With the pictures left out, write out exactly the lines of the listing below that run from the line with "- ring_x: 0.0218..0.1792" through the line with "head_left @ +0".

------ Data provided

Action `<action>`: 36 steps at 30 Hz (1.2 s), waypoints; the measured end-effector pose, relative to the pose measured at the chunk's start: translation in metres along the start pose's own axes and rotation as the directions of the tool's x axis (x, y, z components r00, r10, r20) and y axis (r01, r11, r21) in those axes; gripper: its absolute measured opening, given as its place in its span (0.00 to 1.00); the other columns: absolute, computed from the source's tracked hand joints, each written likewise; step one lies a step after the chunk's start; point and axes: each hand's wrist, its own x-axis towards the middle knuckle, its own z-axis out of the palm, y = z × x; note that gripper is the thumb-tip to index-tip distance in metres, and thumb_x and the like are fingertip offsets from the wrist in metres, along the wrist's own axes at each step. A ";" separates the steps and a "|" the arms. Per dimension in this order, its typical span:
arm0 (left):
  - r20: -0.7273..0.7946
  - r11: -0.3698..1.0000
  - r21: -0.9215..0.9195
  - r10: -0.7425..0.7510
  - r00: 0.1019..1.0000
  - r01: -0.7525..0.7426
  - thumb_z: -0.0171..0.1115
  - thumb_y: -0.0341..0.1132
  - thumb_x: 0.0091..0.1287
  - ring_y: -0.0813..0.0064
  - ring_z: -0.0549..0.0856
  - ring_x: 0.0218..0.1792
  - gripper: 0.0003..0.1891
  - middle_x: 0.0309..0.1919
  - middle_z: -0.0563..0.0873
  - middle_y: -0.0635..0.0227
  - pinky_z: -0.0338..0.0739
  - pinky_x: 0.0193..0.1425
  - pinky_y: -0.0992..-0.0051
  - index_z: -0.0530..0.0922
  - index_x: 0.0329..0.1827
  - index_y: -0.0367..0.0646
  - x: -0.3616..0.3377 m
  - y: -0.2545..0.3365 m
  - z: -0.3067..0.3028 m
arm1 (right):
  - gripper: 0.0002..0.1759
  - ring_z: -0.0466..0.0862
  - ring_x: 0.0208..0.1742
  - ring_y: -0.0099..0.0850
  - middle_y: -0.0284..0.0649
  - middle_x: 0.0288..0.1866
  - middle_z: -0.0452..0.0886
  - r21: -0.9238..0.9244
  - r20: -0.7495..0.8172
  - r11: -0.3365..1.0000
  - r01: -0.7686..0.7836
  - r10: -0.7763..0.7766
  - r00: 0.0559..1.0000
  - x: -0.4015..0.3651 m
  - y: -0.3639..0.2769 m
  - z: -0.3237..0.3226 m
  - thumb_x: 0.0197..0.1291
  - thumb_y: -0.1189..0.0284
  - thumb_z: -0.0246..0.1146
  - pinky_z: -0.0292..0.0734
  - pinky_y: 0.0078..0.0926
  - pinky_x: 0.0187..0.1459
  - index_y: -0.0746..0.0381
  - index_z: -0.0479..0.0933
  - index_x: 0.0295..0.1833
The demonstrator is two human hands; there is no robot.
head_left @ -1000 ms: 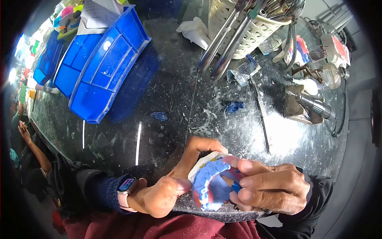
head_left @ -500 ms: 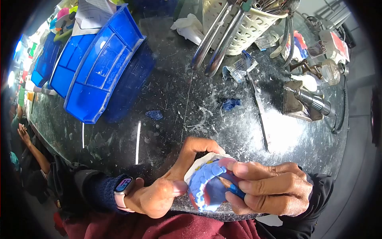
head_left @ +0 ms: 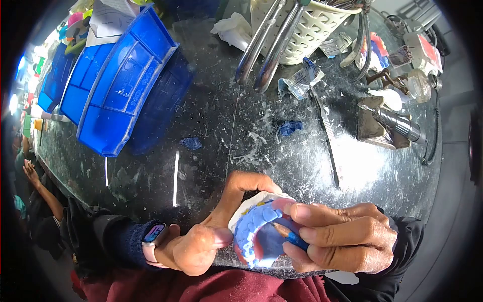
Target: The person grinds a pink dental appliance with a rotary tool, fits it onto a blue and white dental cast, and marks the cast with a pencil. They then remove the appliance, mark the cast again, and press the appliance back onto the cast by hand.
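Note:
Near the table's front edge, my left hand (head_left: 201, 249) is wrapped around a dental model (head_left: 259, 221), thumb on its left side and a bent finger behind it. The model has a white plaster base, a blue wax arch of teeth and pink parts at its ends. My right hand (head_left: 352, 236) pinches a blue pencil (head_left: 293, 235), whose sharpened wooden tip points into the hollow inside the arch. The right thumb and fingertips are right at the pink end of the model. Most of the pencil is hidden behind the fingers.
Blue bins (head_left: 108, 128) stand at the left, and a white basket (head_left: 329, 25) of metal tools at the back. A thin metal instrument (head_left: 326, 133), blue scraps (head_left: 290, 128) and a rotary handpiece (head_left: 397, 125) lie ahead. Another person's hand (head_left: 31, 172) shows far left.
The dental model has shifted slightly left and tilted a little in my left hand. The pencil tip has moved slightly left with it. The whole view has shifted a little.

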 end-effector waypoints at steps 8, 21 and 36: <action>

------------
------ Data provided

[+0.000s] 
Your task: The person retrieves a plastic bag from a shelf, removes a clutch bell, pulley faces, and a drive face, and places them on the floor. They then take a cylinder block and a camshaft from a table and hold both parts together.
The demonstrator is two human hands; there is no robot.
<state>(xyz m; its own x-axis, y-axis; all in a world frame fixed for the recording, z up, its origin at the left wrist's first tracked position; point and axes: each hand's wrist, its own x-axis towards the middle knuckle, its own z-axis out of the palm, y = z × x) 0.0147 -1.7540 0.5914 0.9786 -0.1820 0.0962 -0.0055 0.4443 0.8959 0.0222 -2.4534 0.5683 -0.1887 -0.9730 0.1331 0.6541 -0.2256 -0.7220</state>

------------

Task solution.
  - ring_x: 0.0218..0.1792
  - gripper: 0.0003..0.1891
  - middle_x: 0.0309..0.1919
  - middle_z: -0.0563..0.0873
  - middle_y: -0.0635..0.0227
  - pinky_z: -0.0338..0.0739
  - pinky_x: 0.0193..0.1425
  - pinky_y: -0.0992..-0.0051
  - index_z: -0.0530..0.0922
  - index_x: 0.0329..0.1827
  - index_y: -0.0367..0.0646
  - x: -0.3616..0.3377 m
  - y: -0.2545..0.3365 m
  - z: -0.3067..0.3028 m
arm1 (right):
  - gripper: 0.0002..0.1759
  - ring_z: -0.0466..0.0862
  - ring_x: 0.0208..0.1742
  - ring_y: -0.0099..0.0850
  - middle_y: -0.0284..0.0649
  - middle_x: 0.0288..0.1866
  - middle_z: -0.0452..0.0886
  - r21: -0.9238..0.9244
  - r20: -0.7495..0.8172
  - r11: -0.3365..1.0000
  - r01: -0.7686..0.7836
  - r10: -0.7763..0.7766
  - r00: 0.0559..1.0000
  - x: -0.4015..0.3651 m
  - y: -0.3639..0.2769 m
  - z: -0.3237..0.3226 m
  - thumb_x: 0.0197..0.1291
  - thumb_y: -0.1189..0.0284
  - thumb_z: -0.0246..0.1146
  - pinky_z: -0.0292..0.0734
  - pinky_y: 0.0078..0.0926
  - pinky_x: 0.0187..0.1459
  - index_y: -0.0746..0.0381
  - index_z: -0.0479..0.0933
  - index_x: 0.0295..0.1833
The demonstrator is two human hands; there is no robot.
head_left @ -1000 ms: 
head_left @ -500 ms: 
head_left @ +0 ms: 

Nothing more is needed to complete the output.